Europa - die demokratische Herausforderung
Pressemitteilung
Donnerstag, 12. November 2009
Kurzbericht der Veranstaltung im Wissensturm am Mittwoch, 11. November 2009
Es war der zweite Vortrag im Rahmen der Reihe „Europa – die demokratische Herausforderung“, die von der Volkshochschule Linz in Kooperation mit Linz 2009 Kulturhauptstadt Europas veranstaltet wird. Vor 70 ZuhörerInnen betonte Dr.in Puntscher-Riekmann, dass es nicht nur Kritik am Europäischen Parlament gibt, sondern am Parlamentarismus generell.
Die Referentin wies darauf hin, dass ein funktionierendes Parlament jedoch die Voraussetzung für jeden demokratischen Verfassungsstaat sei. In Österreich war die im Jahr 1934 erfolgte Ausschaltung des Parlaments der Beginn autoritärer Regierungsformen, die erst nach dem Zweiten Weltkrieg mit der Wiedereinsetzung des Parlaments beendet werden konnte.
Parlamente sind die wichtigsten Orte der Repräsentation, der Beratung und Kompromiss-bildung unterschiedlicher Interessen, sowie Orte der Entscheidung und Legitimation.
1979 wurde das EU-Parlament erstmals direkt gewählt. Durch die europäische Integration hat sich der Parlamentarismus verändert; es kam zu einer starken Dominanz der Regierung (EU-Kommission) über das EU-Parlament. Da die für Europa relevanten Fragen sehr komplex sind, gab es auch einen stetigen Zuwachs von Bürokratie, Experten und Lobbyismus. Heute sind Hunderte von Arbeitsgruppen auf Beamtenebene eingesetzt. Frau Dr.in Puntscher-Riekmann wies darauf hin, dass die nationalen Parlamente oft überfordert sind mit der immensen Menge an Wissen, das von der Europäischen Union produziert wird.
Seit langem wird die Forderung nach mehr Partizipationsmöglichkeiten der BürgerInnen gestellt. Wesentlich ist dabei die Forderung nach Volksabstimmungen. Der Anfang nächsten Jahres in Kraft tretende Vertrag von Lissabon bekennt sich zur repräsentativen Demokratie, gibt jedoch den BürgerInnen mehr Mitbestimmungsgelegenheit durch die sogenannte Bürgerinitiative, die von der EU-Kommission behandelt werden muss, wenn mindestens eine Million BürgerInnen aus einer wesentlichen Anzahl von Mitgliedsstaaten diese Initiative unterstützt haben.
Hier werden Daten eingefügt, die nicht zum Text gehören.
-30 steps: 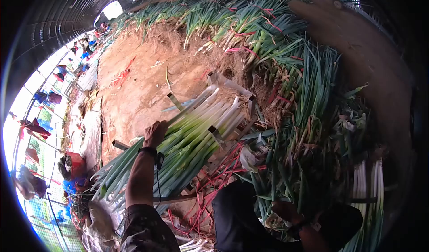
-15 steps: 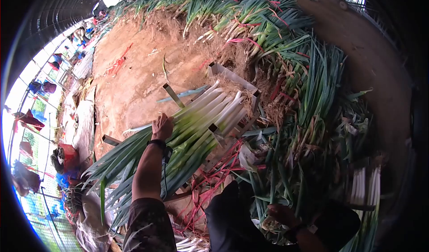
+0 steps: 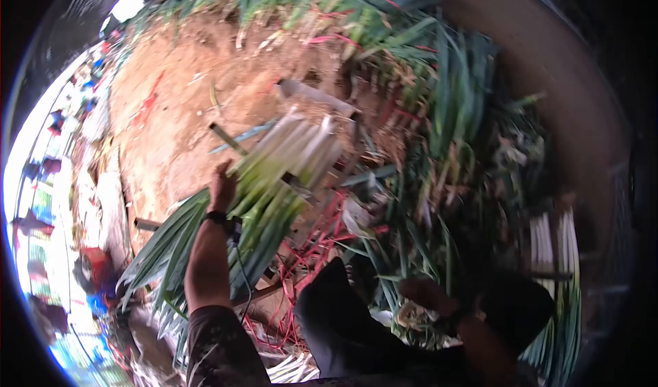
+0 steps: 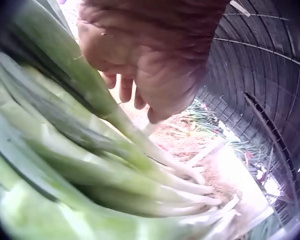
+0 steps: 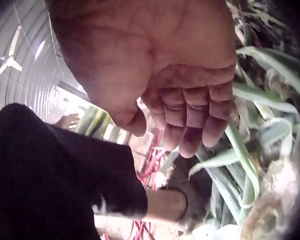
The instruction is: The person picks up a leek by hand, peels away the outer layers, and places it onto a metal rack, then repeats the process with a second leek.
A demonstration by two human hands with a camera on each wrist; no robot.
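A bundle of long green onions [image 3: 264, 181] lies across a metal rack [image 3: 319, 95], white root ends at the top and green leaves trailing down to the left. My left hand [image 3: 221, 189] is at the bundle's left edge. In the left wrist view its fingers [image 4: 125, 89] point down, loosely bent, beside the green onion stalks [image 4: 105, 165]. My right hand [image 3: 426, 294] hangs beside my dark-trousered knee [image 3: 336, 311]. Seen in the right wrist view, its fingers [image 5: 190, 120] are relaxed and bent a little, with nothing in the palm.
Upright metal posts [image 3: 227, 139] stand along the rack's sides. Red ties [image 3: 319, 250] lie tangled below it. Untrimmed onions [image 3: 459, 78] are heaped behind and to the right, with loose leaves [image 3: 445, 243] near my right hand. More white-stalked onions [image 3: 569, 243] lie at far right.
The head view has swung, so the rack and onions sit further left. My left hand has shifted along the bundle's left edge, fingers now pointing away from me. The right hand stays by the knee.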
Während bisher sehr viele Agenden von EU-Kommission bzw. EU-Rat beschlossen wurden, wird aufgrund des Lissabon-Vertrages künftig in ca. 95 Prozent aller Fälle das EU-Parlament mitentscheiden können.
Als sehr wesentlich bezeichnete Dr.in Puntscher-Riekmann die Neuerung, dass die nationalen Parlamente nun direkt von der EU-Kommission über alle Gesetzesinitiativen informiert werden müssen. Dadurch kann jedes Parlament einen Einwand tätigen, falls das Prinzip der Subsidarität verletzt werden sollte. Insgesamt sieht die Referentin auf EU-Ebene mehr Transparenz und Partizipationsmöglichkeit als auf nationaler Ebene.
Als wichtige Auswirkung des neuen Vertrages bezeichnete die Referentin die Tatsache, dass sich künftig die nationalen Parlamente mit anderen Staaten zusammentun müssen, um das Drittel zu erreichen, das erforderlich ist, um die EU-Kommission in strittigen Fragen zu blockieren. Alles in allem könnte der Vertrag, so Dr.in Puntscher-Riekmann, ein Neuanfang für den Parlamentarismus in Europa sein.